2.2.1 Subgroup Analysis by Baseline Proteinuria

Proteinuria reduction was significantly greater in the high-proteinuria group (≥1 g/d, n=75) than in the low-proteinuria group. However, the ORR at the 6th month was numerically higher in the low-proteinuria group (<1 g/d, n=47) with no significant difference. Both subgroups showed comparable improvements in eGFR. Additionally, they showed significant reductions in uRBC from baseline, with comparable percent changes(Figure 2).Figure 2

2.2.2 Subgroup Analysis by Baseline eGFR

The low eGFR group (<60, n=42) showed significant improvement in renal function at 6 months (median increase: 15.2%), while the high eGFR group (≥60, n=80) remained stable. Both subgroups showed significant reductions in proteinuria and uRBC from baseline, with no significant between-group differences in percent reductions or ORR at the 6th month(Figure 3).Figure 3

2.2.3 Subgroup Analysis by Prior Treatment Status

Both treatment-naive (n=101) and re-treatment patients (n=21) maintained stable renal function. Proteinuria and uRBC decreased significantly from baseline in both subgroups, with significantly greater reductions in treatment-naive patients(Figure 4).Figure 4

2.2.4 Subgroup Analysis by Time from Biopsy

Proteinuria and hematuria decreased significantly from baseline in both subgroups. The early treatment group (biopsy <4 years, n=50) demonstrated significantly greater percent reductions in proteinuria and uRBC, as well as higher ORR, compared to the delayed treatment group (≥4 years, n=72). No significant between-group difference was observed in eGFR changes at the 6th month(Figure 5).Figure 5

2.2.5 Subgroup Analysis by Treatment Regimen

Compared between monotherapy (n=82) and combination therapy (n=40) groups there were no significant differences in terms of proteinuria and uRBC relief, eGFR changes or ORR(Figure 6).

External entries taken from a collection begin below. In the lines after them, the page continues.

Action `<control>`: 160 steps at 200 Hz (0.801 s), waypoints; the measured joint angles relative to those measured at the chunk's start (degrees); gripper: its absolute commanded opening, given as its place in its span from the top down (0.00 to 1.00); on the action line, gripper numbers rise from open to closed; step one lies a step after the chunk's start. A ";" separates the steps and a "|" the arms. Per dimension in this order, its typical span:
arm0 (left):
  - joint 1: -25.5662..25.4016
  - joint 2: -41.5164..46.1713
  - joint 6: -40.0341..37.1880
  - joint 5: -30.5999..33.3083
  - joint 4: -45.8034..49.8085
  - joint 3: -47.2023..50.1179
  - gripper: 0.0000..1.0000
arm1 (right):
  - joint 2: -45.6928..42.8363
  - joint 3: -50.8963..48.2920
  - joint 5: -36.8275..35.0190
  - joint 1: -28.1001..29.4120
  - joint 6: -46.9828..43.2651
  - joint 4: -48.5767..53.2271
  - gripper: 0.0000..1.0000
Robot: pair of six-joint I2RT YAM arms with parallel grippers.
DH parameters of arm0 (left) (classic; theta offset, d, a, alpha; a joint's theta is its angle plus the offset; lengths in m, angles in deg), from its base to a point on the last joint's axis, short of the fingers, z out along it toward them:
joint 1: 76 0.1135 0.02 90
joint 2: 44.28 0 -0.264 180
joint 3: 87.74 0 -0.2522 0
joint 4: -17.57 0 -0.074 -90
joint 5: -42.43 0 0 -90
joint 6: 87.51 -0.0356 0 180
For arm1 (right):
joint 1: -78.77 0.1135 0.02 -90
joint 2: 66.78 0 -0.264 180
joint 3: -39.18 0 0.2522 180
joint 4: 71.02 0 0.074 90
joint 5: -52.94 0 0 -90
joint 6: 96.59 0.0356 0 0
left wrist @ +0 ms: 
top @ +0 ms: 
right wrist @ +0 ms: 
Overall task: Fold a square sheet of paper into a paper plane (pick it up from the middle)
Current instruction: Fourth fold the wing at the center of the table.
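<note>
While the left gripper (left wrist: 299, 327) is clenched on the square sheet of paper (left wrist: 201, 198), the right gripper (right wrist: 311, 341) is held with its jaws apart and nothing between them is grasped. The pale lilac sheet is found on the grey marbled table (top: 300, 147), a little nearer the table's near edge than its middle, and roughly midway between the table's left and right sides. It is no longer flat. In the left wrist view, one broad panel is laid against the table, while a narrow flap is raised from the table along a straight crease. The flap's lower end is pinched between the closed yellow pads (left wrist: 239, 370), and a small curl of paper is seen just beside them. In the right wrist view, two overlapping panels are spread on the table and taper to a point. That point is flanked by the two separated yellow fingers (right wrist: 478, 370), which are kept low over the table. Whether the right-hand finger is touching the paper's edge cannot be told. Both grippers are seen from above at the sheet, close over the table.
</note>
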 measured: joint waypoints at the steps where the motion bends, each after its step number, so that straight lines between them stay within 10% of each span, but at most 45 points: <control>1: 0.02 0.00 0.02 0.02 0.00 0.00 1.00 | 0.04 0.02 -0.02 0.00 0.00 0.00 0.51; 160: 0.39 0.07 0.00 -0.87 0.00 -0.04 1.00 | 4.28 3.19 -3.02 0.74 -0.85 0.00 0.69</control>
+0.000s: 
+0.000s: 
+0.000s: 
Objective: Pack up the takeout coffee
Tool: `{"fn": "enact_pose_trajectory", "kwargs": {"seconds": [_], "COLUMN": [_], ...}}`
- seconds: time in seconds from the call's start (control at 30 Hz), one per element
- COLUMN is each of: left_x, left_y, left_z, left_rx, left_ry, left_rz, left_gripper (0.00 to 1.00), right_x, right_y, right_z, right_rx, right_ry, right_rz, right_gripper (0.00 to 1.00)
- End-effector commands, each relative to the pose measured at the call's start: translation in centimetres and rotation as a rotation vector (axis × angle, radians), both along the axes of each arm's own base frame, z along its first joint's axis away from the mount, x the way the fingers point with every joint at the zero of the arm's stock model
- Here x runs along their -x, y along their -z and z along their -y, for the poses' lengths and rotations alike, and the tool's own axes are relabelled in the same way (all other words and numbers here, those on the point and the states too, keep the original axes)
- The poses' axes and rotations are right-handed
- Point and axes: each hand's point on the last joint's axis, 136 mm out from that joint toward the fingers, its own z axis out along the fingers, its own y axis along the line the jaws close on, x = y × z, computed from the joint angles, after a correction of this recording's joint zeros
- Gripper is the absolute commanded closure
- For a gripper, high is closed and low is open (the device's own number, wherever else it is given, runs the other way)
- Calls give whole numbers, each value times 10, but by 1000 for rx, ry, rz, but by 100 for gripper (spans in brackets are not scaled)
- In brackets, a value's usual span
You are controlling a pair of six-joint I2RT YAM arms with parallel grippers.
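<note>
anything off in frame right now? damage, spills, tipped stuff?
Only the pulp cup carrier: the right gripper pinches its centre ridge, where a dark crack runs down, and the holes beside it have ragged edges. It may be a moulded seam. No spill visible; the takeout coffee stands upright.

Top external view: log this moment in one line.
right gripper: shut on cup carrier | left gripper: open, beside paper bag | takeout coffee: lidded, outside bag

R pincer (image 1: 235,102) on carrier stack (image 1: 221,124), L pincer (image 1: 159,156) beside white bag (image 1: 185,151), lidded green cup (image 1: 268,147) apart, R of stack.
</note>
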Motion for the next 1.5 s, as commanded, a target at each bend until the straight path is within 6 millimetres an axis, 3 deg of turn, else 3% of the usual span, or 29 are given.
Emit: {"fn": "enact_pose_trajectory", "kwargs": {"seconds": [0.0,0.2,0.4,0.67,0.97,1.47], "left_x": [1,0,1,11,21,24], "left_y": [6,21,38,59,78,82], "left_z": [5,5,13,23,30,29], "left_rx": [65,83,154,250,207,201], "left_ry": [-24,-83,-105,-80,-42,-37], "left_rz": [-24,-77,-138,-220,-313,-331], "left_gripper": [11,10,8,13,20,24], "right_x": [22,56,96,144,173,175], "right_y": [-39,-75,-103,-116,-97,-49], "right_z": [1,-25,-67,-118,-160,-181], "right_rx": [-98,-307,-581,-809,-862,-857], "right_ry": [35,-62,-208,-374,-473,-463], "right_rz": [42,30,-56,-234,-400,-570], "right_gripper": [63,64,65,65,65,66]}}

Budesonide treatment significantly reduced proteinuria and hematuria while preserving renal function in IgAN patients over 6 months. Although treatment-naive and treated within 4 years of biopsy patients achieved better clinical responses, Budesonide showed comparable efficacy in preserving renal function across patients with different baseline proteinuria and eGFR levels.